La mise en cause du « Quotidien du médecin » et plus généralement de la presse médicale par les professeurs Debré et Even dans leur rapport sur le médicament ( voir notre édition du 18 mars) n’a pas laissé insensible nos lecteurs qui pour beaucoup d’entre eux ont pour le moins regretté, voire souvent condamné le jugement à l’emporte pièce des auteurs de ce texte. Nombreux sont ceux qui nous ont envoyé des messages pour nous manifester leur solidarité. Nous publions aujourd’hui trois lettres qui vont dans le même sens. Fachés aussi, les experts : la lettre du Pr François Témolières en témoigne.
« Réflexions d’un modeste expert agressé »
PARIS
PR FRANÇOIS TREMOLIERES
Son grand Père fut à l’origine d’une réforme majeure de notre système de santé. J’ai eu la chance et l’honneur de croiser et d’échanger sur cette réforme avec Robert Debré en 1972, il avait 90 ans et était impressionnant de clarté et de lucidité pour l’interne que j’étais.
Je crains que le rapport présenté par son petit-fils, ses attendus, et ses conclusions ne soit à des années-lumière du projet positif de l’aïeul.
La désignation par le chef de l’Etat, pour une "mission sur la refonte du système français de contrôle de l’efficacité et de la sécurité des médicaments", de deux trublions patentés laissait mal augurer de conclusions sereines. Célèbres tous les deux, l’un pour ses conflits d’intérêts et ses casquettes politico-médico-éthiques multiples, l’autre pour sa seule raison de vivre, la provocation, leurs interventions médiatiques personnelles des dernières semaines ne pouvaient guère être prédictives d’un travail objectif, dépassionné, complet. Ajoutons que je ne peux oublier les propos de Bernard Debré lors de l’arrivée de M. Chirac à Matignon en mars 1986 disant : "il n’y a de bonne médecine que rémunérée à l’acte", ce qui est tout un programme ! mais aussi l’exceptionnelle séquence qui glorifie Philippe Even lors d’une étrange conférence de presse improvisée le 29 octobre 1985 dans les locaux du ministère des Affaires Sociales, pour annoncer au monde médusé qu’ils ont trouvé avec la ciclosporine (dans un pseudo-essai que la morale ne peut que réprouver) le traitement du SIDA.
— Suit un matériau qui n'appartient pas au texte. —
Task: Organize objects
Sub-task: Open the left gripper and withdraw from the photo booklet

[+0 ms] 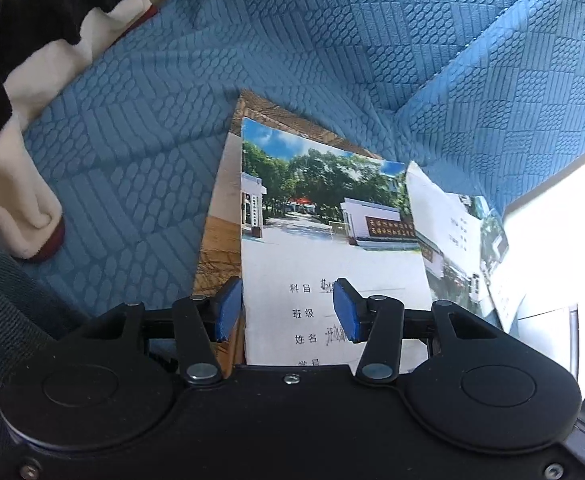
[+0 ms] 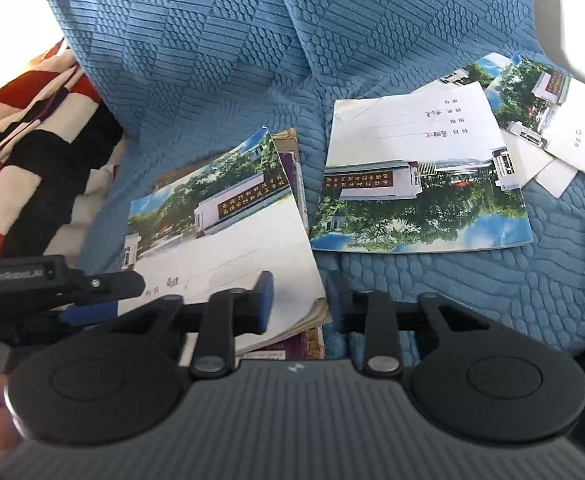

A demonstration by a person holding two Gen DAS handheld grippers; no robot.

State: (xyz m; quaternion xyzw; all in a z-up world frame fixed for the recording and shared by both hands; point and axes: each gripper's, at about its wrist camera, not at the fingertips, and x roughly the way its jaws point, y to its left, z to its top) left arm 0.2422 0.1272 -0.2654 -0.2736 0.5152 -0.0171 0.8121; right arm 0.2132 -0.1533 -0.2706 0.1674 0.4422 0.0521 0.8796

L’actuel rapport est dans la droite ligne de cette farce tragique. Le résultat est au-dessus des espérances les plus folles. Que des adaptations, des réformes, et pourquoi pas de vrais bouleversements soient nécessaires dans ce domaine complexe du médicament, c’est indubitable, et certainement on ne sait pas, on n’a pas su les faire. Et il faudra les faire. Mais les propositions, dont certaines seront surement à retenir, faites dans l’outrance, l’imprécision, le superficiel de situations mal (ou pas du tout) connues des auteurs, et l’injure générale pour tout ce qui n’est pas eux et leurs idées est intolérable. J’ai alors eu la prétention illusoire d’en faire une exégèse, mot trop noble pour ce qui ne peut être qu’une dispute. J’ai commencé ce travail, mais me suis trouvé sidéré lorsque l’incendie concernant l’Afssaps a débuté à la page 36. Il y a tant d’affirmations non justifiées, tant d’imprécisions, tant d’erreurs, tant d’agressions, tant d’injures. On se limitera pour justifier cette indignation à 3 illustrations, morceaux choisis de ce qui aurait pu être du Zola mais n’est tout compte fait que du Gobineau.
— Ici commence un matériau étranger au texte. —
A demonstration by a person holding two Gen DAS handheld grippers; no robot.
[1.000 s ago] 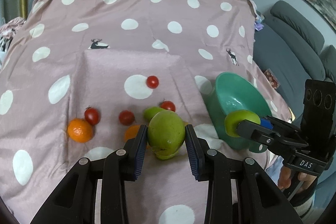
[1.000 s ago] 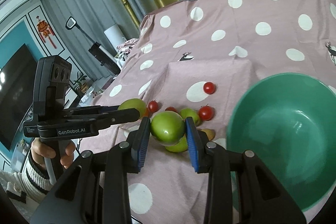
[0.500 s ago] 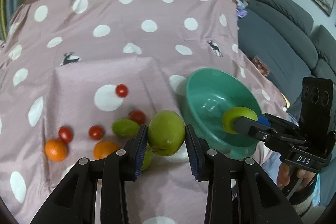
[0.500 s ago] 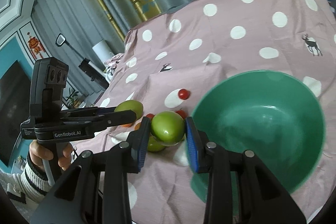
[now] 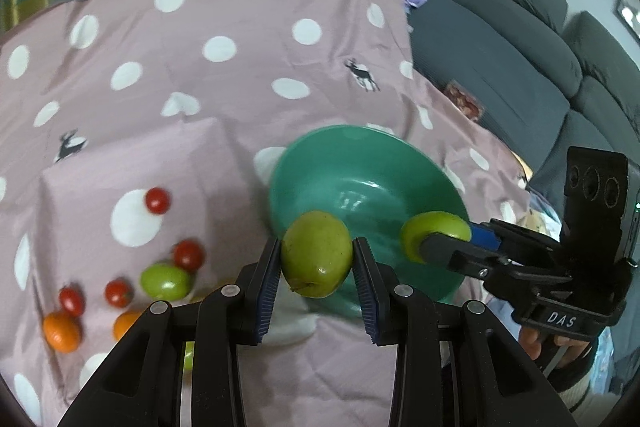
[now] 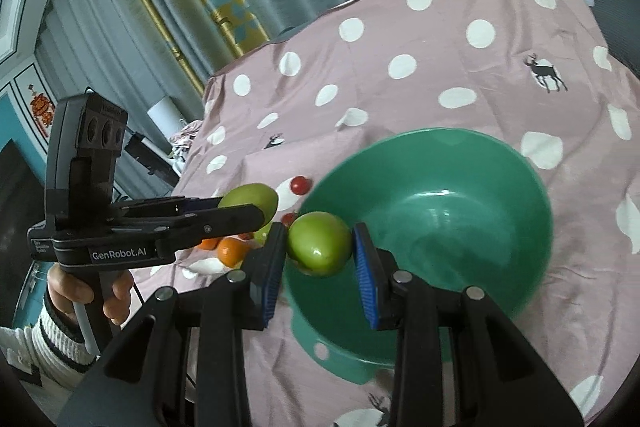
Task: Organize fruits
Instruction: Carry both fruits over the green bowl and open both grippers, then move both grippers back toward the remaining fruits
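Now the left tool is clamped on a yellow-green fruit at the near rim of the green bowl. Just beside it, the right tool grips a second green fruit, held over the bowl's near edge.

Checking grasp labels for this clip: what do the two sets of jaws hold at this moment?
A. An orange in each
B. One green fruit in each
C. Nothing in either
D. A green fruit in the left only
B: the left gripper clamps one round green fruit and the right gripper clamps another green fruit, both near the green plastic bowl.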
L’illusion que la qualité d’un expert se détermine, comme au CNU, sur le nombre de leurs publications et de leurs citations, et ne concerne bien sûr que des PUPH, est atterrante. Au mieux ce peut être un critère parmi beaucoup d’autres. Mais l’idée plusieurs fois répétée que l’avenir est à un tout petit nombre de "super experts" forcément PUPH, dont l’excellente rémunération serait un gage de qualité est un fantasme de la société du fric où nous sommes. Les duettistes ignorent manifestement le mode de fonctionnement exact de la commission de transparence pour la détermination des SMR – ASMR. Il est un moment pathétique du commentaire à propos de la commission d’AMM : prenant appui dans un paragraphe mémoriel de l’excellent fonctionnement de la première commission d’AMM française présidée par Marcel Legrain de 1977 à 1985 "alors qu’elle ne disposait d’aucun moyen et aucun budget propre et que ses membres n’étaient en rien rémunérés. Une salle du ministère et une ou deux secrétaires détachées à temps partiel. On tapait ses rapports soi-même". Ils ne comprennent pas pourquoi aujourd’hui l’AFSSAPS et l’HAS emploient 1 350 personnes, mais que l’efficacité du système de contrôle des médicaments n’en a pas été significativement améliorée. Bien sûr on peut s’interroger sur l’efficience (pour reprendre un vocable cher à nos technocrates) du système, mais pas avec ce type de comparaison qui fait beaucoup vieillard aigri : "moi de mon temps…!"Ce rapport sous cette forme ne sert à rien qu’à provoquer les professionnels et à agiter les médias dans ce qu’ils préfèrent : le scandale.Il y aurait un vrai travail à faire, ce que nos provocateurs n’ont pas voulu, c’est nettoyer ce texte de toutes les inexactitudes, des faux, des provocations, des injures; et en extraire ce qui est positif – il y en a – mais est aussi susceptible d’être appliqué. Peut-être que des gens sérieux vont pouvoir le faire. Certains expliquent que ce rapport n’a rien d’officiel. C’est tout de même tordre le cou à une demande explicite, médiatisés, du Président de la République.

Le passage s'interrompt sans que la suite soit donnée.